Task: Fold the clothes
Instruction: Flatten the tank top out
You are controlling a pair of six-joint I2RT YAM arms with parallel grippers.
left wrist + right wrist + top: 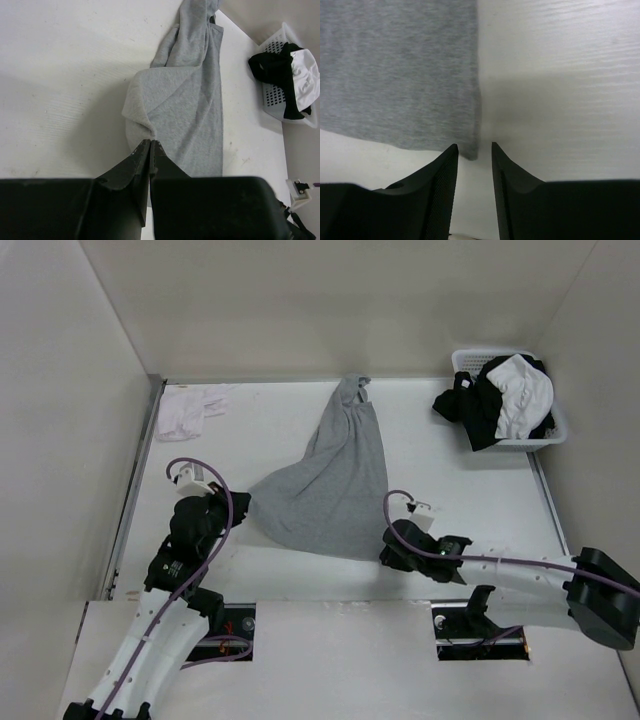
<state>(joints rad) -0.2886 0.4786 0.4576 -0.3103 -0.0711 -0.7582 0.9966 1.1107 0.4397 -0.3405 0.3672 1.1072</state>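
A grey garment (335, 475) lies spread across the middle of the white table (450, 480) as two robot arms work at folding it. Its long axis runs from a narrow bunched end at the far wall to a wide edge on the near side. The left gripper (243, 505) has its fingers (142, 155) pressed together on the cloth's near-left corner, where the wrist view shows the knit gathered into a pucker at the tips. The right gripper (385, 552) sits at the opposite near-right corner with its fingers (447, 160) apart, bare table showing between them. The right wrist view shows the corner of the fabric lying just ahead of that gap and slightly to its left, not clamped. Each arm is therefore nearest its own end of the wide near edge, and the rest of the garment stretches away from both toward the far side. Judging from this, the next move depends on the right fingers reaching that free corner before any fold is carried along the long axis. A small white cloth (185, 410) rests at far left. A white basket (462, 362) of black and white garments (505, 395) stands at far right, well apart from the work.
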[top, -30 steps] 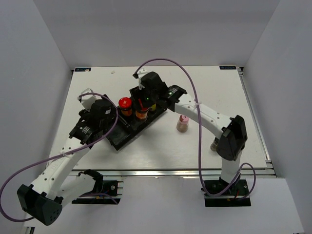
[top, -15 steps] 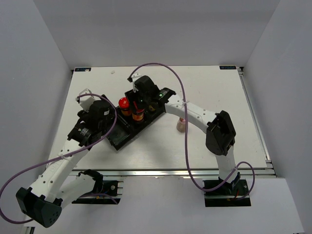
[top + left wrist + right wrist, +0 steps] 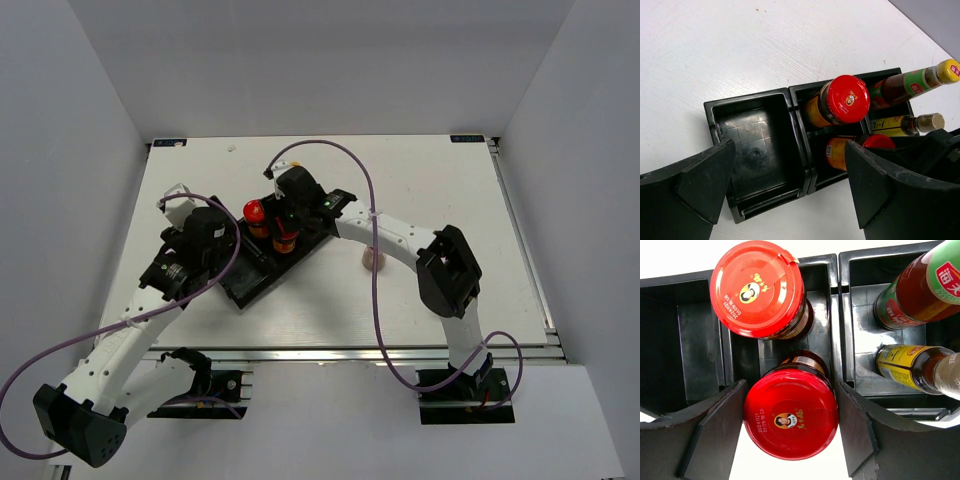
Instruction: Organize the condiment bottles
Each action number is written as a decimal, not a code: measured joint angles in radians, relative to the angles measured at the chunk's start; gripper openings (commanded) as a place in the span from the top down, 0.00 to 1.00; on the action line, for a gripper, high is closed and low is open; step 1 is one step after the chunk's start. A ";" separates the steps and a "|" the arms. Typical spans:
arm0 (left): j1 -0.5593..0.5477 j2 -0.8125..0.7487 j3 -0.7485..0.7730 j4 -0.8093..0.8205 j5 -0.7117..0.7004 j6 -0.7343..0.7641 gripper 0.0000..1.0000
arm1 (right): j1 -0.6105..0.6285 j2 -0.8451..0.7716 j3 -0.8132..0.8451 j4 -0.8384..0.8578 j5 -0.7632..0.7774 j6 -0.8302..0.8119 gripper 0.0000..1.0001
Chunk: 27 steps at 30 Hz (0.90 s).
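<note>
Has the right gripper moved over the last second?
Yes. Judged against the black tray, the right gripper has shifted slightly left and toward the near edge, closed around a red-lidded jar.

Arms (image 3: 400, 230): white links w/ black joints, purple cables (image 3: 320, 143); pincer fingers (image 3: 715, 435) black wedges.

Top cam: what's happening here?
Right gripper is closed on a red-lidded jar in the black tray's middle compartment, beside the second red-lidded jar. The tall sauce bottle and small yellow bottle are already in one end compartment. Left gripper hovers open over the opposite compartment. The pink-capped bottle is on the table outside the tray, partly hidden by the right arm.
</note>
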 measured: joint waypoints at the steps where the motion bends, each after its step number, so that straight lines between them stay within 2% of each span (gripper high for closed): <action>1: 0.000 0.000 0.000 0.000 0.002 0.000 0.02 | 0.000 0.001 0.000 0.001 0.000 0.000 0.23; 2: 0.000 0.000 0.000 0.000 0.003 -0.001 0.02 | 0.000 0.002 0.000 0.003 -0.001 0.000 0.20; 3: 0.000 0.000 0.000 0.000 0.007 -0.001 0.02 | 0.000 0.003 0.000 0.008 -0.003 0.000 0.11; 11: 0.000 0.008 0.000 0.003 0.056 0.004 0.02 | 0.003 -0.005 0.037 0.071 -0.039 -0.011 0.11; 14: 0.000 0.022 0.001 0.017 0.111 0.022 0.02 | 0.003 -0.057 0.011 0.074 -0.031 -0.013 0.11; 21: -0.018 0.119 0.017 0.089 0.274 0.076 0.02 | -0.047 -0.439 -0.311 0.135 0.019 0.021 0.11; 27: -0.210 0.264 0.085 0.177 0.318 0.141 0.02 | -0.241 -0.813 -0.693 0.191 0.079 0.128 0.11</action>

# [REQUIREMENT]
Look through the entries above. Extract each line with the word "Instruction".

# [RESULT OF THE TASK]
Instruction: Flatten the tank top out
Instruction: Organize the condiment bottles

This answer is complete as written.